Online bookmakers such as the one behind the multi-million sponsorship of Real Madrid can be banned by individual EU states, Europe's top court said Tuesday in a landmark ruling set to hit the industry.

The decision by the European Court of Justice said that online betting could be blocked in countries that opt to run state gambling monopolies such as Finland, Greece, Hungary, the Netherlands and Sweden.

Bookmakers will need licences in countries with more open gambling markets.

"The prohibition imposed on operators... of offering games of chance via the Internet may be regarded as justified by the objective of combating fraud and crime," the Luxembourg-based court said in a statement.

The court said betting carries a high risk of fraud and that online betting carries an even greater risk of criminal activity, adding that bookmakers who sponsor competitions could "influence the outcome" of events.
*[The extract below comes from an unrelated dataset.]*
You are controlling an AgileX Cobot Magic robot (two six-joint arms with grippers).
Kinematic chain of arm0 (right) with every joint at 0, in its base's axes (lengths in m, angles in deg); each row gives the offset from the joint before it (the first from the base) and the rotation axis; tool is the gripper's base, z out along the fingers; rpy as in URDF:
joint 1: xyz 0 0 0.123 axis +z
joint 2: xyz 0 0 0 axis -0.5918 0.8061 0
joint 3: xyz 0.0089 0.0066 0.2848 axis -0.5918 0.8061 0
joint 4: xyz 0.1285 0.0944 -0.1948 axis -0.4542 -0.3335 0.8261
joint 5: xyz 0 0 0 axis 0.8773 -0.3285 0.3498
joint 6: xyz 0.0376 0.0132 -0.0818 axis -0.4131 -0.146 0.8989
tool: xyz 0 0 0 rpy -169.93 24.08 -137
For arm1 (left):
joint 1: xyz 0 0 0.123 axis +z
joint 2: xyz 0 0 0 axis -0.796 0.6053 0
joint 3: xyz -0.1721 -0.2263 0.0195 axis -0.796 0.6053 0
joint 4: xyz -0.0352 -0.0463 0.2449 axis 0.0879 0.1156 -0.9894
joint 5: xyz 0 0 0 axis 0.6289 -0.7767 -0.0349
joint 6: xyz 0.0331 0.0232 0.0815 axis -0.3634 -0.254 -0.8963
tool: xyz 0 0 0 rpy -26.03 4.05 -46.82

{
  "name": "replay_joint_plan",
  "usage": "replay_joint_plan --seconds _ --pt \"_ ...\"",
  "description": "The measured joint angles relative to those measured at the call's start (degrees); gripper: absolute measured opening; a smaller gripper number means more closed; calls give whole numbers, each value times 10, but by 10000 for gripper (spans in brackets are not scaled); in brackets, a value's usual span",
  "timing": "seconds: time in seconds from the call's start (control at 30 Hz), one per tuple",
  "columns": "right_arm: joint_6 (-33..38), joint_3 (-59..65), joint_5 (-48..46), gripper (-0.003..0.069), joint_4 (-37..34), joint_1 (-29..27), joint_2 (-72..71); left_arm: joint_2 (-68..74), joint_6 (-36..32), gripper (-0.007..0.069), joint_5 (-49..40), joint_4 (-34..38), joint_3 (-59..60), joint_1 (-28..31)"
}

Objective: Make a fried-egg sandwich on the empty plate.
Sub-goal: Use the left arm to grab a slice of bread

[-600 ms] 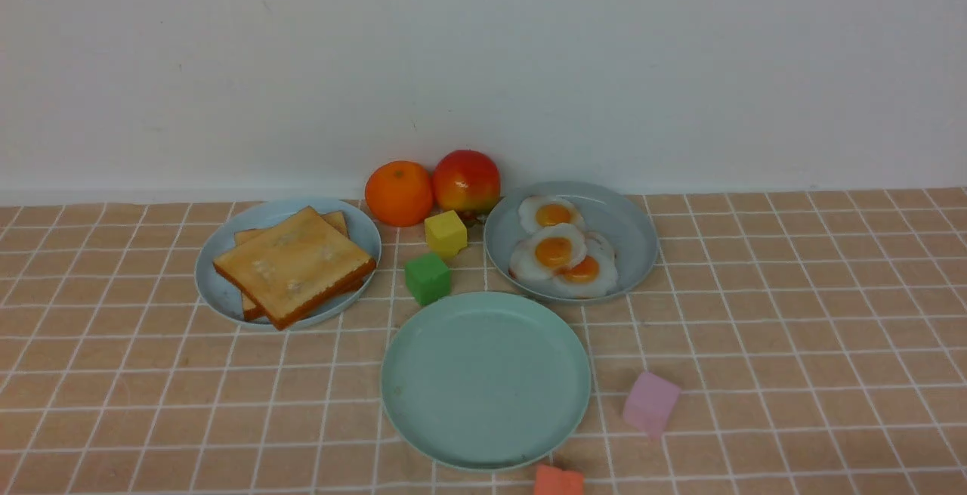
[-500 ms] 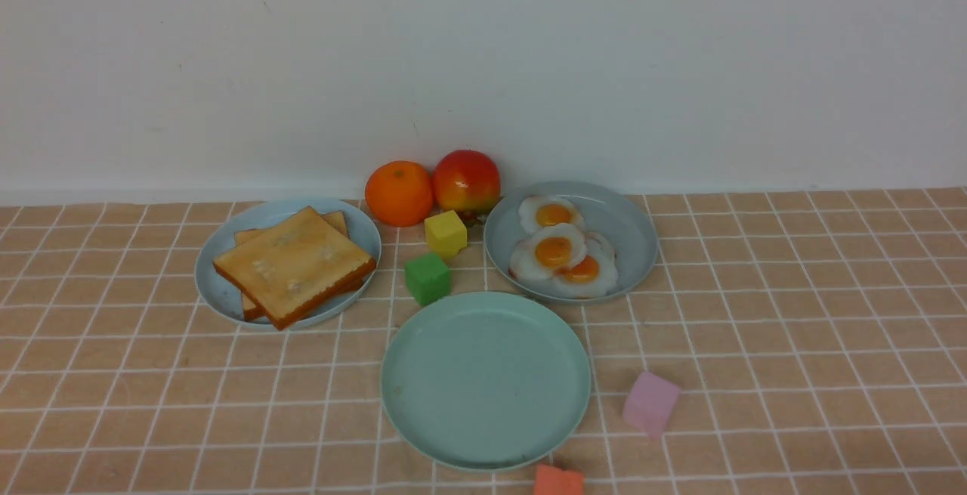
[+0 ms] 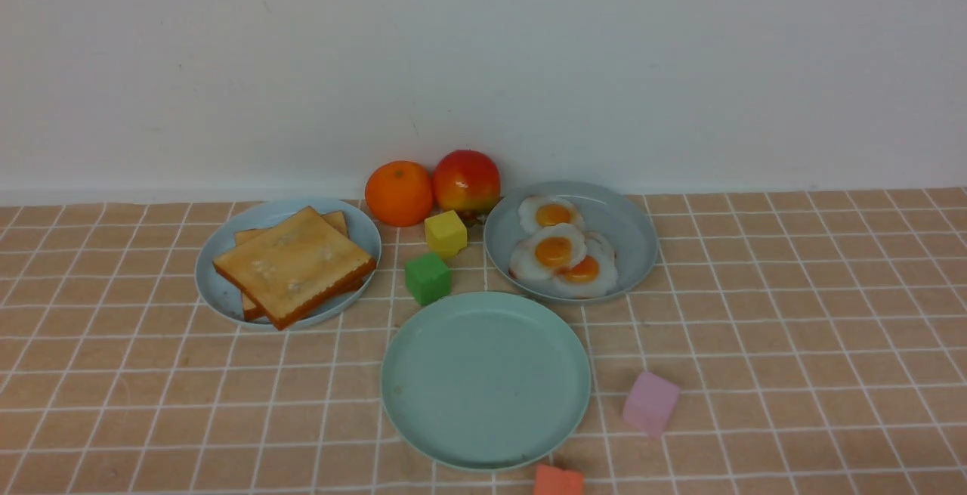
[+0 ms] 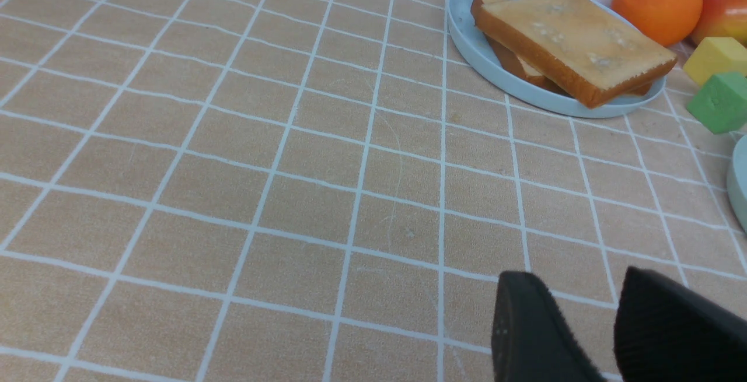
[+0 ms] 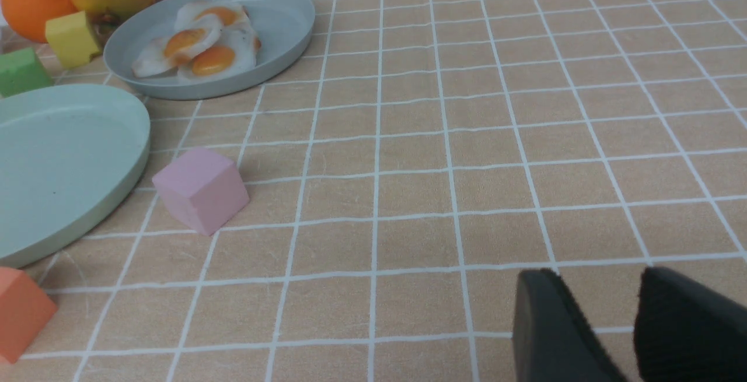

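A: Beige tiled-look tabletop (image 3: 755, 314), white wall (image 3: 483, 64) behind, and I'm just standing here watching. Hands?
B: Left gripper (image 4: 563, 318) and right gripper (image 5: 592, 318) both have their fingers parted, nothing between them.
A: And the food?
B: Toast slices (image 3: 295, 264) are stacked on the pale blue plate (image 3: 219, 295), beyond the left gripper. Fried eggs (image 3: 553, 252) sit beyond the right one, on the grey-blue plate (image 3: 627, 230).
A: Mint-green plate (image 3: 483, 382)?
B: Bare, between the two hands.

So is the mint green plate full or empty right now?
Empty: the front view shows the mint-green plate bare inside its rim, with the toast and fried eggs on other plates.
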Motion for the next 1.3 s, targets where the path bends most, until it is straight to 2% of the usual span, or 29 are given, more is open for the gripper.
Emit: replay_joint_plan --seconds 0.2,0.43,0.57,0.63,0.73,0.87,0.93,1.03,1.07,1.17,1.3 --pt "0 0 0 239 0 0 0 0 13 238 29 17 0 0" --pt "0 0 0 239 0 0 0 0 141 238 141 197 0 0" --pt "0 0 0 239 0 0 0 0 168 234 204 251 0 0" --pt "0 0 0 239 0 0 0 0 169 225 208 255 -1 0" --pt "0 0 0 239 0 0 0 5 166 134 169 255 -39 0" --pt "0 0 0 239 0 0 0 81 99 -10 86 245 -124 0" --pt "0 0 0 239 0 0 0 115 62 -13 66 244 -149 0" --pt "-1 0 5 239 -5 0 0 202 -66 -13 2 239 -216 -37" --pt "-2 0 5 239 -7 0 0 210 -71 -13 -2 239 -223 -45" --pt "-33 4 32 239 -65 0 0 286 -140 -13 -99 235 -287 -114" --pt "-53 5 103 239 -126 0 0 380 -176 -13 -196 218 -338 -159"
Online betting is estimated to generate as much as eight billion euros (11.6 billion dollars) a year.

The ruling stemmed from a case in Portugal pitting the industry's biggest player, Bwin, which has pumped millions of euros into teams including Spain's Real Madrid and Italy's AC Milan, against Lisbon's national gaming monopoly.

"You have to have a licence in a country to operate.... For me it is the beginning of a new era in the Internet gaming sector," said Friedrich Stickler, head of the European Lotteries association of state gaming organisations.

Stickler said there was now "room for legal action" against online bookmakers registered in Gibraltar, Malta, the Channel Islands and certain Caribbean territories that he accused of dodging taxes.

"Member states should investigate because little tax is being paid in these tax havens and all these operators are avoiding paying gaming taxes in jurisdictions where the (gamblers) live," he said.

For the European Gaming and Betting Association's legal expert Siegbert Alber however, the ruling was "not fair" because it lumped Bwin as "a serious provider" together with "unscrupulous providers."

Alber said the industry wanted harmonised EU online betting legislation and the ruling "doesn't solve the problem."

"We need controls, but do we need monopoly to guarantee controls?"

Bwin director Karin Klein said online betting is "a market reality -- prohibition won't work," warning that member states that refuse to allow online betting companies in "will end up with a huge black market."

Tuesday's ruling arose from a sponsorship deal between Bwin's Gibraltar entity and the Portuguese football federation, which breached national laws and resulted in fines of around 75,000 euros (110,000 dollars) each.